PROMPT
Print, from the listing below, the lines starting at the line containing "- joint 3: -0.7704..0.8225" and ending at the line containing "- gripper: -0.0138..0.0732", exactly as they stand, and print nothing else.

EXTRACTED MATERIAL
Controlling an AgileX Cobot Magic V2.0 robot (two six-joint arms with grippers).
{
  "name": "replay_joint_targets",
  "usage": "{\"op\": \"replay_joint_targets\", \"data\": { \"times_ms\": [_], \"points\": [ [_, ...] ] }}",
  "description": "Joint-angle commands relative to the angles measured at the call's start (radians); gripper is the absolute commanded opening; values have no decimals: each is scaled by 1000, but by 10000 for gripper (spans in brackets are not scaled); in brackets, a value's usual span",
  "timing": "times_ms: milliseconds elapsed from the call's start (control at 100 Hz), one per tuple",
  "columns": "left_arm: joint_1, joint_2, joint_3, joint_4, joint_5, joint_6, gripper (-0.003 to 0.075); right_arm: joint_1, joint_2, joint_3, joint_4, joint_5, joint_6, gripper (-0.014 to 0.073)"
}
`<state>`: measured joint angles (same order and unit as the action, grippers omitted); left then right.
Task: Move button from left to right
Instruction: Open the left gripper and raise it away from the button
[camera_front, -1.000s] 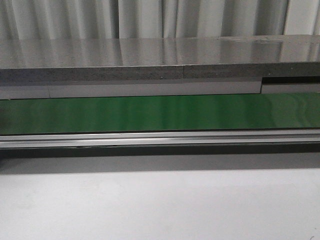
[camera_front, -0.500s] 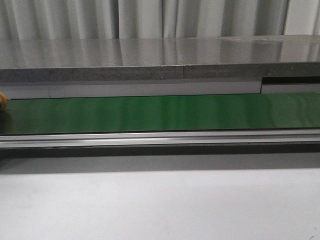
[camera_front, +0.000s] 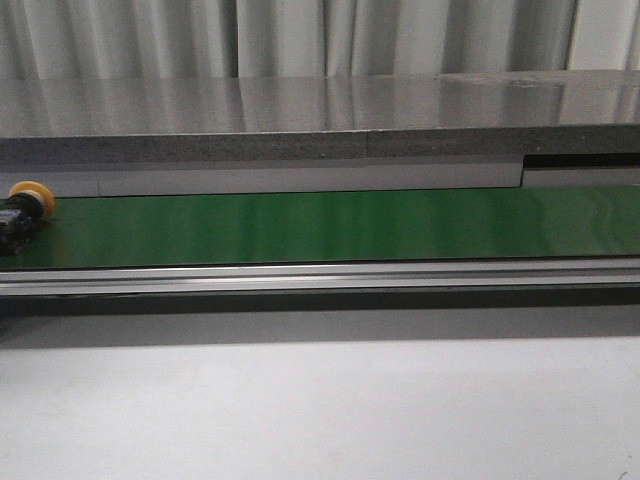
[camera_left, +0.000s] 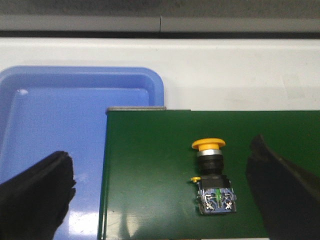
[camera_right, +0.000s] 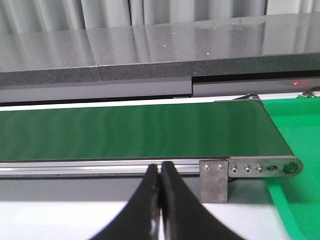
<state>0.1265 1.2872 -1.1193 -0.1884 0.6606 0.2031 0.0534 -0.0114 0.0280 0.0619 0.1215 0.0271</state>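
Note:
The button (camera_left: 213, 176), a yellow mushroom cap on a black blocky body with a green mark, lies on its side on the green conveyor belt (camera_left: 150, 165). In the front view the button (camera_front: 24, 207) shows at the belt's far left edge. My left gripper (camera_left: 161, 192) is open and hangs above the belt, its black fingers (camera_left: 35, 192) spread wide on either side of the button without touching it. My right gripper (camera_right: 160, 172) is shut with nothing in it, held in front of the belt's aluminium rail (camera_right: 100, 167).
A blue tray (camera_left: 55, 130) lies beside the belt's left end. A grey stone ledge (camera_front: 320, 125) runs behind the belt. A green surface (camera_right: 295, 125) lies past the belt's right end roller (camera_right: 265, 167). A white tabletop (camera_front: 320, 410) fills the foreground.
The button has come into the front view from the left edge and moved rightward along the belt; one second ago it was out of view.

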Motion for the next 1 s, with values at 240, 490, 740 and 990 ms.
{"op": "replay_joint_targets", "data": {
  "times_ms": [240,490,740,990],
  "points": [
    [-29,-309,237,-21,-390,1,670,2,-20,-16,-8,-82,0,-68],
    [-167,-476,464,-20,-553,12,670,2,-20,-16,-8,-82,0,-68],
    [-262,-638,614,-20,-668,12,657,2,-20,-16,-8,-82,0,-68],
    [-260,-768,717,-16,-619,12,657,2,-20,-16,-8,-82,0,-68]
  ]
}}
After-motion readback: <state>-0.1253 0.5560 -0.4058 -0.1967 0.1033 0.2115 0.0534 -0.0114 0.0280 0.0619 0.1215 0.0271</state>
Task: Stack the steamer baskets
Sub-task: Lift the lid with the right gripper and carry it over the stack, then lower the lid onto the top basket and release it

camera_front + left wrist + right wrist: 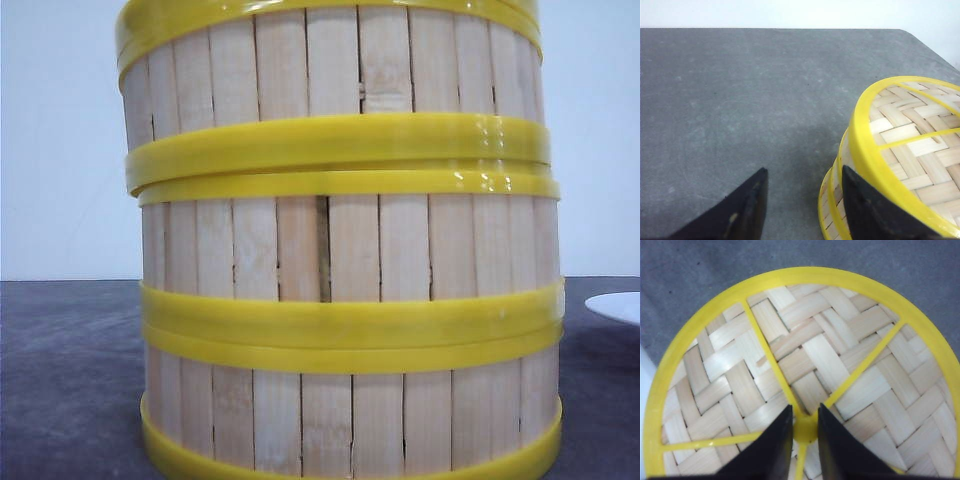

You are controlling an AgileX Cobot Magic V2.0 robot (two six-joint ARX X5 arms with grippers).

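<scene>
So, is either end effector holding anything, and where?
Right end effector straddles the woven yellow-spoked top's hub; clamping cannot be told. Left end effector holds nothing.

1. No text, label, brand, number or sign can be read in the front view; the steamer baskets show only bare wooden slats and plain yellow rings.
2. The left wrist view shows no lettering on the grey table; none on the woven lid either.
3. The right wrist view shows unmarked weave and plain yellow spokes; nothing legible.
</scene>
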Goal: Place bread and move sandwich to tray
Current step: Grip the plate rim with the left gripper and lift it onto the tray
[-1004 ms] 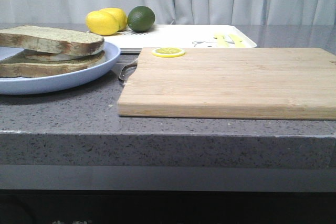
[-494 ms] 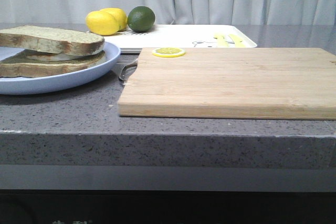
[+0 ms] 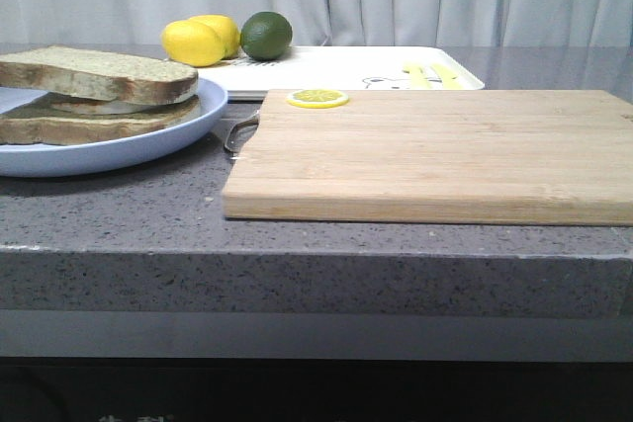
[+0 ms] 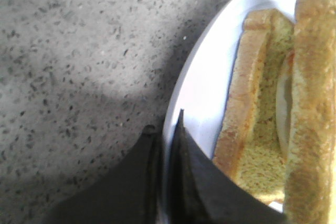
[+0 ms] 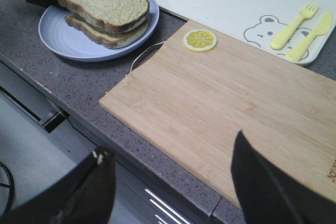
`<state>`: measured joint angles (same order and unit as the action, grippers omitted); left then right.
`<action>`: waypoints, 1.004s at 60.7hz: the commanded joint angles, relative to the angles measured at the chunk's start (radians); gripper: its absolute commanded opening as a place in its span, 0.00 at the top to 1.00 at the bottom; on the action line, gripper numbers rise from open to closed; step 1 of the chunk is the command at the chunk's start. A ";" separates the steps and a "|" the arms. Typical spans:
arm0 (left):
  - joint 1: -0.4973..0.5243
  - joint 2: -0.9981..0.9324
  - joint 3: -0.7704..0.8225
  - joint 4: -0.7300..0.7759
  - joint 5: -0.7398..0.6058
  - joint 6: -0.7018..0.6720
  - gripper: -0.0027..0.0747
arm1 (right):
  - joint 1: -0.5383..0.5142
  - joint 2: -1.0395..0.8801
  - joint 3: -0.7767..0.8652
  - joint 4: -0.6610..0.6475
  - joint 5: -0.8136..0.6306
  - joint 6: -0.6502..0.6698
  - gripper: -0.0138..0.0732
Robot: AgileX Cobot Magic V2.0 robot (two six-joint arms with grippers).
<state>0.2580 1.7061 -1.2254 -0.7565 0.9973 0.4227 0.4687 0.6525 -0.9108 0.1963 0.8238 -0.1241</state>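
The bread (image 3: pixel 94 74) lies as the top slice of the sandwich (image 3: pixel 89 124) on the pale blue plate (image 3: pixel 148 150) at the table's left; egg white shows between the slices (image 5: pixel 123 29). In the left wrist view, my left gripper (image 4: pixel 165 121) is shut on the plate's rim (image 4: pixel 205 82), one finger on each side, next to the sandwich (image 4: pixel 262 129). My right gripper (image 5: pixel 172 145) is open and empty above the table's front edge. The white tray (image 3: pixel 326 66) lies behind the cutting board. Neither gripper shows in the front view.
A wooden cutting board (image 3: pixel 435 155) fills the table's middle and right, with a lemon slice (image 3: pixel 317 98) at its far left corner. Two lemons (image 3: pixel 193 42) and a lime (image 3: pixel 266 35) sit at the tray's far left. A yellow fork and knife (image 5: pixel 302 27) lie on the tray.
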 commanded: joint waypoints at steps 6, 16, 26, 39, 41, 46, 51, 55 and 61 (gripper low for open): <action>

WRITTEN RESPONSE
  - joint 3: -0.7704..0.8225
  - joint 4: -0.7300..0.7759
  - joint 5: -0.7398..0.6058
  - joint 6: -0.7018..0.6720
  - gripper: -0.0027..0.0747
arm1 (right):
  - joint 1: -0.5383..0.5142
  - joint 2: -1.0395..0.8801
  - joint 3: -0.7767..0.8652
  - joint 4: -0.6610..0.6475
  - joint 5: -0.8136..0.6306
  - joint 6: -0.6502..0.6698
  - gripper: -0.0138..0.0732

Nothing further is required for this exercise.